#### [DIRECTIONS]
A faithful transcription of all the data, images excluded, is the required answer.
Segment Start: THE DATA
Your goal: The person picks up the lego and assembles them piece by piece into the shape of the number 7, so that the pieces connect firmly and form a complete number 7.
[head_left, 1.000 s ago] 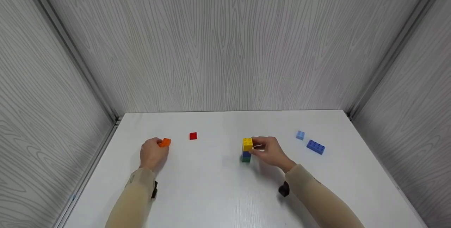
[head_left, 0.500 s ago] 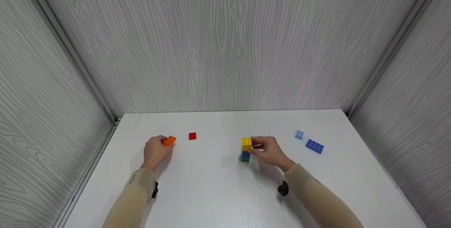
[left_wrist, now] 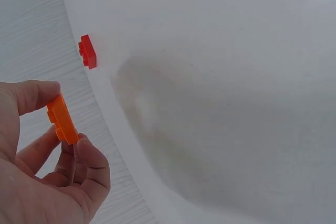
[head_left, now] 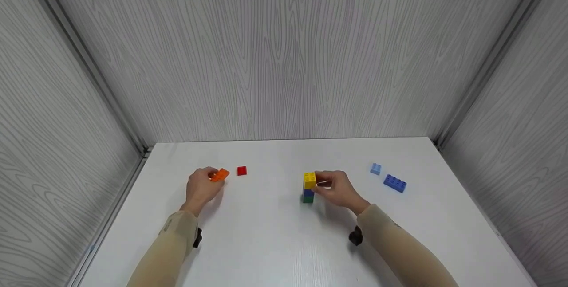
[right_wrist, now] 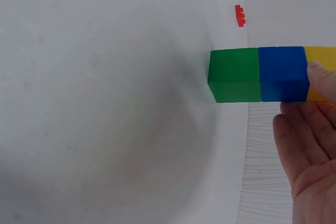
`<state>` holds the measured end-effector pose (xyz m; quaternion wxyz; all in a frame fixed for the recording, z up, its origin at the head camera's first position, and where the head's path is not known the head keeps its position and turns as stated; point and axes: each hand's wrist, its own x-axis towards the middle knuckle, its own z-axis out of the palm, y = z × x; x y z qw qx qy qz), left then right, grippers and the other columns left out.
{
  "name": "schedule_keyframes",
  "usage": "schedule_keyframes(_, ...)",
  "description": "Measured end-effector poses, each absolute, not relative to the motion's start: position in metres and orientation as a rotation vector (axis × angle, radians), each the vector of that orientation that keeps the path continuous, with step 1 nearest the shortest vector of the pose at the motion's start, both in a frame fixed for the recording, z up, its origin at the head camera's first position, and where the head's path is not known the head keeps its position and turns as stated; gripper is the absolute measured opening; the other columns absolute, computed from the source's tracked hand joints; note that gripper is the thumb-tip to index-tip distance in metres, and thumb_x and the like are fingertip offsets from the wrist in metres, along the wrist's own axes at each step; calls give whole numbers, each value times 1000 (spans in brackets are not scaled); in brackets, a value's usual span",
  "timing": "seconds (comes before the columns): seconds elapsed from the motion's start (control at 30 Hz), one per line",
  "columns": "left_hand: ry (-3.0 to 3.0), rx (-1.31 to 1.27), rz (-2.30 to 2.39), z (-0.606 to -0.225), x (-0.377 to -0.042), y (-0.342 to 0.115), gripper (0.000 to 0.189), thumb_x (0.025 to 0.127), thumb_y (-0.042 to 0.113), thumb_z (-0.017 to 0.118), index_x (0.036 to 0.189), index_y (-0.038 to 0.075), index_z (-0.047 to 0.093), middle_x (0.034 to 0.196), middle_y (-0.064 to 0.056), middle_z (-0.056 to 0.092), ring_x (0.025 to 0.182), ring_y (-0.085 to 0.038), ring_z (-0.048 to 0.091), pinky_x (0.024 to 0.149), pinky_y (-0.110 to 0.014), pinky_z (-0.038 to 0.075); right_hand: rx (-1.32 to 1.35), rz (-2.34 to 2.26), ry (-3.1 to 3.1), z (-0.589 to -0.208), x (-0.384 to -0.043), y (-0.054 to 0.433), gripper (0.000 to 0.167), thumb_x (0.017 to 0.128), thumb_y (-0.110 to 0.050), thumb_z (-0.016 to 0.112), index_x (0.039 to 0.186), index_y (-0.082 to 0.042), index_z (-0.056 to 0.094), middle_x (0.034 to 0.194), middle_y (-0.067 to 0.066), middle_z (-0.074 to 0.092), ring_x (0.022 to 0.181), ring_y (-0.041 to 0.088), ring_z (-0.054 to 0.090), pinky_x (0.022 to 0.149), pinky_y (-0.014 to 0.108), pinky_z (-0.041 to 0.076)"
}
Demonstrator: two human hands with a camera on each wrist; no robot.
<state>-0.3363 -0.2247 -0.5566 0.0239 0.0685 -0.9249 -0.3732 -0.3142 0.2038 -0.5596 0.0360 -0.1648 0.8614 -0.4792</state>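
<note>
Between thumb and fingers, my left hand point(head_left: 202, 188) pinches a flat orange building brick point(left_wrist: 62, 118), lifted over the table with its studs turned sideways in the left wrist view. On the right, my right hand point(head_left: 339, 189) holds the yellow brick point(head_left: 309, 180) at the top of a small upright tower. Under the yellow one sits a blue brick point(right_wrist: 283, 73), and a green brick point(right_wrist: 234, 75) forms the base. The thumb lies on the yellow brick's near side. A thin red brick point(head_left: 242, 171) lies just to the right of the orange one.
Toward the right of the white table point(head_left: 266, 242) lie a small light-blue brick point(head_left: 376, 168) and a longer blue brick point(head_left: 395, 183). Grey wood-grain panels point(head_left: 284, 56) stand behind the table and on both sides.
My left hand has moved to the right and slightly away from me with the orange brick, closer to the red one. My right hand stays on the tower.
</note>
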Motion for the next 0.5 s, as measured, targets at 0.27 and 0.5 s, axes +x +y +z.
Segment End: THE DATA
#### [ANSWER TO THE PROBLEM]
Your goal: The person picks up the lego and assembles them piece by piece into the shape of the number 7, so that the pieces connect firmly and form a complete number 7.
[head_left, 1.000 s ago] 
[head_left, 0.500 s ago] 
[left_wrist, now] 
[head_left, now] 
[right_wrist, now] 
`<state>` holds the measured end-effector pose (xyz m; quaternion wxyz; all in a frame fixed for the recording, z up, its origin at the head camera's first position, and where the head's path is not known the head keeps its position and turns as stated; point and axes: each hand's wrist, its own x-axis towards the middle knuckle, its own z-axis out of the palm, y = z × x; x y z qw qx qy qz), left then right, grippers and the other columns left out.
{
  "name": "schedule_keyframes",
  "usage": "schedule_keyframes(_, ...)",
  "description": "Measured end-effector poses, each absolute, not relative to the motion's start: position in metres and orientation as a rotation vector (axis × angle, radians), each the vector of that orientation that keeps the path continuous, with step 1 nearest the shortest vector of the pose at the motion's start, both in a frame fixed for the recording, z up, its origin at the head camera's first position, and where the head's path is not known the head keeps its position and turns as stated; gripper is the absolute measured opening; the other columns absolute, computed from the source's tracked hand joints; note that gripper is the thumb-tip to index-tip distance in metres, and thumb_x and the like are fingertip offsets from the wrist in metres, along the wrist's own axes at each step; calls give whole numbers, each value times 1000 (spans in brackets are not scaled); in brackets, a value's usual span",
  "timing": "seconds (comes before the columns): seconds elapsed from the motion's start (control at 30 Hz), one per line",
  "columns": "left_hand: ry (-3.0 to 3.0), rx (-1.31 to 1.27), rz (-2.30 to 2.39), z (-0.606 to -0.225), x (-0.377 to -0.042), y (-0.342 to 0.115), gripper (0.000 to 0.189), thumb_x (0.025 to 0.127), thumb_y (-0.042 to 0.113), thumb_z (-0.017 to 0.118), index_x (0.036 to 0.189), index_y (-0.038 to 0.075), index_z (-0.047 to 0.093), middle_x (0.034 to 0.196), middle_y (-0.064 to 0.056), middle_z (-0.056 to 0.092), ring_x (0.025 to 0.182), ring_y (-0.085 to 0.038), ring_z (-0.048 to 0.091), pinky_x (0.024 to 0.149), pinky_y (-0.110 to 0.014), pinky_z (-0.038 to 0.075); right_hand: rx (-1.32 to 1.35), rz (-2.34 to 2.26), ry (-3.1 to 3.1), z (-0.589 to -0.208), x (-0.384 to -0.043), y (-0.054 to 0.433), gripper (0.000 to 0.167), thumb_x (0.017 to 0.128), thumb_y (-0.110 to 0.050), thumb_z (-0.016 to 0.112), index_x (0.039 to 0.186), index_y (-0.082 to 0.042), index_z (-0.056 to 0.094), middle_x (0.034 to 0.194), middle_y (-0.067 to 0.066), middle_z (-0.074 to 0.092), ring_x (0.022 to 0.181), ring_y (-0.041 to 0.088), ring_z (-0.054 to 0.090), pinky_x (0.022 to 0.149), pinky_y (-0.014 to 0.108), pinky_z (-0.041 to 0.076)"
}
Demonstrator: two human hands with a camera on each wrist; no robot.
<state>-0.3363 -0.2247 -0.5566 0.0239 0.0685 -0.9249 -0.3732 -0.3142 0.2038 -0.5596 0.0360 -0.1648 0.8614 -0.4792</state>
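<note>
Between thumb and fingers, my left hand point(head_left: 202, 188) pinches a flat orange building brick point(left_wrist: 62, 118), lifted over the table with its studs turned sideways in the left wrist view. On the right, my right hand point(head_left: 339, 189) holds the yellow brick point(head_left: 309, 180) at the top of a small upright tower. Under the yellow one sits a blue brick point(right_wrist: 283, 73), and a green brick point(right_wrist: 234, 75) forms the base. The thumb lies on the yellow brick's near side. A thin red brick point(head_left: 242, 171) lies just to the right of the orange one.
Toward the right of the white table point(head_left: 266, 242) lie a small light-blue brick point(head_left: 376, 168) and a longer blue brick point(head_left: 395, 183). Grey wood-grain panels point(head_left: 284, 56) stand behind the table and on both sides.
My left hand has moved to the right and slightly away from me with the orange brick, closer to the red one. My right hand stays on the tower.
</note>
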Motion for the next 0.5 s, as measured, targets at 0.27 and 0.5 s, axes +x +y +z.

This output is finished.